## Stored data
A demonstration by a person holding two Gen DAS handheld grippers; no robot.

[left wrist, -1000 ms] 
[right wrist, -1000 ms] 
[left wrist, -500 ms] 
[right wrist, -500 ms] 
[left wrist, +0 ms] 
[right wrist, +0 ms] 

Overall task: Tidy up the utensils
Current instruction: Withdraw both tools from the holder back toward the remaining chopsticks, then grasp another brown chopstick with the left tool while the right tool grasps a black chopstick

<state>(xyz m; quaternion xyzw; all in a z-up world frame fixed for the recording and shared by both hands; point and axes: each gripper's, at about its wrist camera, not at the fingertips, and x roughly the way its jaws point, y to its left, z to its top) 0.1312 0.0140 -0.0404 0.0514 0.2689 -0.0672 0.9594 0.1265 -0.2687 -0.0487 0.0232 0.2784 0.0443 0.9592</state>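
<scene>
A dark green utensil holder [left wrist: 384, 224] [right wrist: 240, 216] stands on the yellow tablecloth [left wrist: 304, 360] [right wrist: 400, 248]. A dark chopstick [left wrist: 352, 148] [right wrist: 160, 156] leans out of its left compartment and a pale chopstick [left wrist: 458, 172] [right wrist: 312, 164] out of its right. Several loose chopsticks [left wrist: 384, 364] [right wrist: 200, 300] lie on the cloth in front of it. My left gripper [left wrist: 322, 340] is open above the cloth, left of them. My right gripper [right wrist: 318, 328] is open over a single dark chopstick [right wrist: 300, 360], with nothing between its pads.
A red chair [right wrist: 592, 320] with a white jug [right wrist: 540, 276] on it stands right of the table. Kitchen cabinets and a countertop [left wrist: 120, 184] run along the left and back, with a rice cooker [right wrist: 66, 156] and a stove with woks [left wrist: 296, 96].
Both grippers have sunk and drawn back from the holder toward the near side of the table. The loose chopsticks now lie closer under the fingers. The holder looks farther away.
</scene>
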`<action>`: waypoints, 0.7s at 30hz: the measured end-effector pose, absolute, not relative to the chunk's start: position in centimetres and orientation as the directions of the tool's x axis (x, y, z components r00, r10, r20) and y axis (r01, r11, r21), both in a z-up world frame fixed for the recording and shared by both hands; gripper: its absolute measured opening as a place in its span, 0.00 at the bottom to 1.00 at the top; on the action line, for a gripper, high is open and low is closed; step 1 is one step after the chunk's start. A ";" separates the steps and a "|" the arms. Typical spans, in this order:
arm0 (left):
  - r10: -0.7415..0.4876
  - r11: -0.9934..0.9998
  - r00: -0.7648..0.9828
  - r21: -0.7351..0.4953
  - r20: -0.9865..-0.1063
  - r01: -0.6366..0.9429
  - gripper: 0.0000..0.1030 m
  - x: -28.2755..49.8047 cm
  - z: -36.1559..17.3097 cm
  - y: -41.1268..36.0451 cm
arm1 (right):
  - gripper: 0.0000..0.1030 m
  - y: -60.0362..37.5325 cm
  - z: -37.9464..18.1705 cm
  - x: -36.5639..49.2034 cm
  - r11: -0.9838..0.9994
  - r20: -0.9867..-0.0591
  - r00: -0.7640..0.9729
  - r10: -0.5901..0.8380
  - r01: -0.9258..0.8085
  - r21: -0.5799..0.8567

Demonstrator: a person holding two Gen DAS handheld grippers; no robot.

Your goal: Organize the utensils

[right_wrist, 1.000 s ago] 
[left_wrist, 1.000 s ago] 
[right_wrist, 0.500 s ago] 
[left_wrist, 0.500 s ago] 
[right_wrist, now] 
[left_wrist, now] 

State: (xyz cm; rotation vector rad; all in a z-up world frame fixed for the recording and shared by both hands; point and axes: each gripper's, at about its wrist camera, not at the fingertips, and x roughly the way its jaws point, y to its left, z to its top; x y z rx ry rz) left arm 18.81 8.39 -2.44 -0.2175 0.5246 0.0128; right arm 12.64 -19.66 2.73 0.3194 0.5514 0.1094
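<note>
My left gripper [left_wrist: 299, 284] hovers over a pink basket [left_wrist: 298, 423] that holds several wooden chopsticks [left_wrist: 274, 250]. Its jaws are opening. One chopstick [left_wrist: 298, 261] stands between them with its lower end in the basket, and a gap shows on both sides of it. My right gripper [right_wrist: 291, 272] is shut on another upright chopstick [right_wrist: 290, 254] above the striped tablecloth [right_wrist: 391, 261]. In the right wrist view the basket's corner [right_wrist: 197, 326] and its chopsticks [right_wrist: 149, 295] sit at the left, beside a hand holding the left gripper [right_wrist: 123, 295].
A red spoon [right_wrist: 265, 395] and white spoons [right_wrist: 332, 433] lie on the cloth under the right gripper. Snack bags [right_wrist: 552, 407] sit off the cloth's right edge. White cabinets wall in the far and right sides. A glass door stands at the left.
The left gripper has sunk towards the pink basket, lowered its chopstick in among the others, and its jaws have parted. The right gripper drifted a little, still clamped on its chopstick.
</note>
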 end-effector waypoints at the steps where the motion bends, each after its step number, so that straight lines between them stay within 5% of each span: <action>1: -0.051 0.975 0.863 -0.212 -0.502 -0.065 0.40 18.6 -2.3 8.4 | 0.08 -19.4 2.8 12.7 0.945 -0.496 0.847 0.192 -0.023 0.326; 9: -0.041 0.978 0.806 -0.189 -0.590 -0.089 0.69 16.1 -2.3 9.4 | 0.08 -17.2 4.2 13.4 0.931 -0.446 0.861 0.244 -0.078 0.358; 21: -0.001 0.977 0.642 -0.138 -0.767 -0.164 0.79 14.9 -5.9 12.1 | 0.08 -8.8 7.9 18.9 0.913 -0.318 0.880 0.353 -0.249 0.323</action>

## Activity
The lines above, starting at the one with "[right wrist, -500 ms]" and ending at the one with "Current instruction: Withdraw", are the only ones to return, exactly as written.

## Result for this exercise
[right wrist, -500 ms] 
[left wrist, +0 ms] 
[right wrist, +0 ms] 

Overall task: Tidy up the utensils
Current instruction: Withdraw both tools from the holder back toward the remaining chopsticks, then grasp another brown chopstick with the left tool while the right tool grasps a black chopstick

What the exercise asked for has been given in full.